**WORK TASK**. Beginning with the line below that contains "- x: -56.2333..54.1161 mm" and ending with the line that contains "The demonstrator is", copy every line exactly. Copy nothing else.

**STORED DATA**.
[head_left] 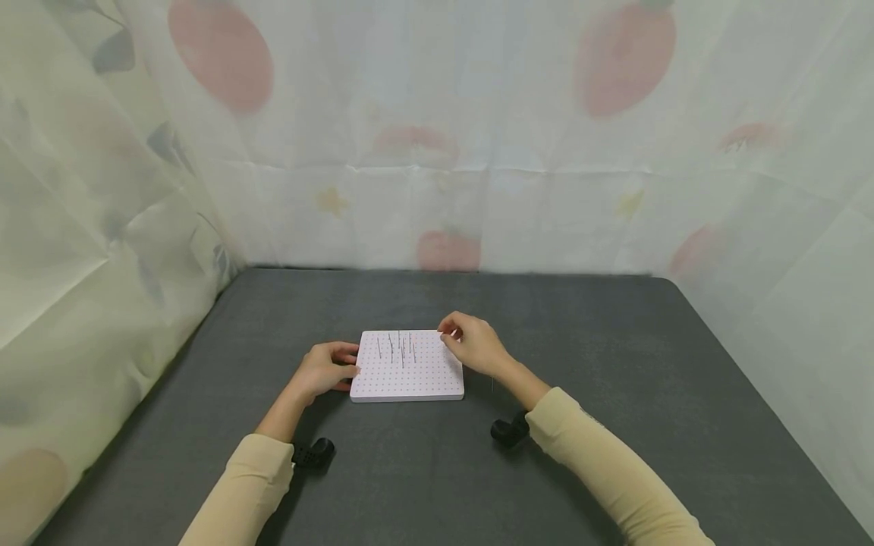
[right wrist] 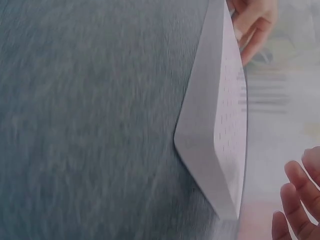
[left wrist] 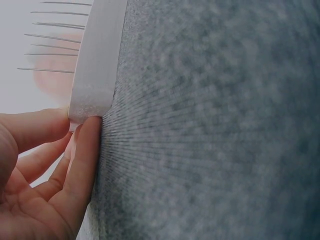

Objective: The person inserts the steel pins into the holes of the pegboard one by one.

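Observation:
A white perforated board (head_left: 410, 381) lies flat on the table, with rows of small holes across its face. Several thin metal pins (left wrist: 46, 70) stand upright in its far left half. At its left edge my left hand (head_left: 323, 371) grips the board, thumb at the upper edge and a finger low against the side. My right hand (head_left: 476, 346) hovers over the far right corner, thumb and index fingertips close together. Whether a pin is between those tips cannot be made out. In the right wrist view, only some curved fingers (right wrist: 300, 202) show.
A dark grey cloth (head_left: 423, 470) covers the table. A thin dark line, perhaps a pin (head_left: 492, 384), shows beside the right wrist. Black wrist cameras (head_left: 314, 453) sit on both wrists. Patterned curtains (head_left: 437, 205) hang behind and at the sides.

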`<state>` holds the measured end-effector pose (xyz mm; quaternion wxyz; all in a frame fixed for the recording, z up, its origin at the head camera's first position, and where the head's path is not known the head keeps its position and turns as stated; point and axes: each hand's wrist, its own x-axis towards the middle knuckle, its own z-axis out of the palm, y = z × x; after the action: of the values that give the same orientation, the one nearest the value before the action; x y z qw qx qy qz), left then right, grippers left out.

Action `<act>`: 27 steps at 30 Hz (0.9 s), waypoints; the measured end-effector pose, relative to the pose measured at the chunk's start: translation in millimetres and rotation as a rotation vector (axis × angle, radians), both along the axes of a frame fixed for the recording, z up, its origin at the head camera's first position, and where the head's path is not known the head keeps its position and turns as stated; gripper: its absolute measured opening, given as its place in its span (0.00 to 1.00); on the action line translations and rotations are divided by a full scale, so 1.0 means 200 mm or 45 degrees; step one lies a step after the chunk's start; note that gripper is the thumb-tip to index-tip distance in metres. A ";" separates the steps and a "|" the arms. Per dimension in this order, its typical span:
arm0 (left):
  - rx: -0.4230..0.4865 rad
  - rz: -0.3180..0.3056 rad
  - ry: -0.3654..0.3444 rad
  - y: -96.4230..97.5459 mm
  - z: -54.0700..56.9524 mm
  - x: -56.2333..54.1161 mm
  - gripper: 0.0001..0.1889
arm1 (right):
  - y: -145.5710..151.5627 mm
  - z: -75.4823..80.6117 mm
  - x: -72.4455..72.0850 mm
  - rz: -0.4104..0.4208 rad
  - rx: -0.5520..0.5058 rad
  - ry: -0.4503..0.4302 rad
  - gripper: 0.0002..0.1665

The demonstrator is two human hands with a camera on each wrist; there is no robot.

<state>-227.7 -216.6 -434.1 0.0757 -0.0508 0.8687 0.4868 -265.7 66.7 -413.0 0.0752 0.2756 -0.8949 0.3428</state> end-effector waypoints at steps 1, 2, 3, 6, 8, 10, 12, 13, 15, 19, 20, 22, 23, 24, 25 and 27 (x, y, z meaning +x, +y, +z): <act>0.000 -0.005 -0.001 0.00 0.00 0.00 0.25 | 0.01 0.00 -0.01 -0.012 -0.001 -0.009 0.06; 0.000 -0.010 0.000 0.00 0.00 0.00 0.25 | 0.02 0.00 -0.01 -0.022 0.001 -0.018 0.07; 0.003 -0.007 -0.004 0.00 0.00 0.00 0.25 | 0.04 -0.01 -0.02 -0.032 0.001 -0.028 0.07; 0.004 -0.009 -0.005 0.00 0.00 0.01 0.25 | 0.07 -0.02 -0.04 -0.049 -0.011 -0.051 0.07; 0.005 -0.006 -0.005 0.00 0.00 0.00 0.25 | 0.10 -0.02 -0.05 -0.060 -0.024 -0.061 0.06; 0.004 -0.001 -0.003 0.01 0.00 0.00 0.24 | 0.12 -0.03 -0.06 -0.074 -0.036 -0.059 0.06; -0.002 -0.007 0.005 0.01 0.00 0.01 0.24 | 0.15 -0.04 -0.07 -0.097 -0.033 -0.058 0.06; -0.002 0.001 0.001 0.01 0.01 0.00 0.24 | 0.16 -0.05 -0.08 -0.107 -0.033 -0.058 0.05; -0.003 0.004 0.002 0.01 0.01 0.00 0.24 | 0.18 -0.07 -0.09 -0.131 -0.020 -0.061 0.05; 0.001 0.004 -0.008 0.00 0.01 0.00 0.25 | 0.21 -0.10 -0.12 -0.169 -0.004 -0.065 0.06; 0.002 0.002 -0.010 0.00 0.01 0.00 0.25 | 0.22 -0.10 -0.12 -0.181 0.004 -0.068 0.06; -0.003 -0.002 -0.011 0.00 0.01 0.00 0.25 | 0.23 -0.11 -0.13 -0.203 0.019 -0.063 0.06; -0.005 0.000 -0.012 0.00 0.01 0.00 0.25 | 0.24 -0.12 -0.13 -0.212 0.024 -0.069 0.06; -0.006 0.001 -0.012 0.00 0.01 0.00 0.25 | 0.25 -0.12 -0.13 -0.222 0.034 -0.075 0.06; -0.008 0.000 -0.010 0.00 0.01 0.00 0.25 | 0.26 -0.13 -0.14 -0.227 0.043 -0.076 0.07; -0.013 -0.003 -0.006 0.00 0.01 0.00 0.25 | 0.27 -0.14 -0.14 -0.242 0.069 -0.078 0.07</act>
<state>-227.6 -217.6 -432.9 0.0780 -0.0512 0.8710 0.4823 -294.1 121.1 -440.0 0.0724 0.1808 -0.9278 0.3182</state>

**ANSWER TO THE PROBLEM**.
  - x: -56.2333..54.1161 mm
  - gripper: 0.0001..0.1889
arm1 (right):
  - y: -145.5710..151.5627 mm
  - z: -75.4823..80.6117 mm
  - x: -72.4455..72.0850 mm
  - rz: -0.4104..0.4208 rad
  - rx: -0.5520..0.5058 rad
  - ry: -0.4503..0.4302 rad
  - gripper: 0.0002..0.1665

The demonstrator is two human hands with a camera on each wrist; there is no robot.

There is nothing more to the output.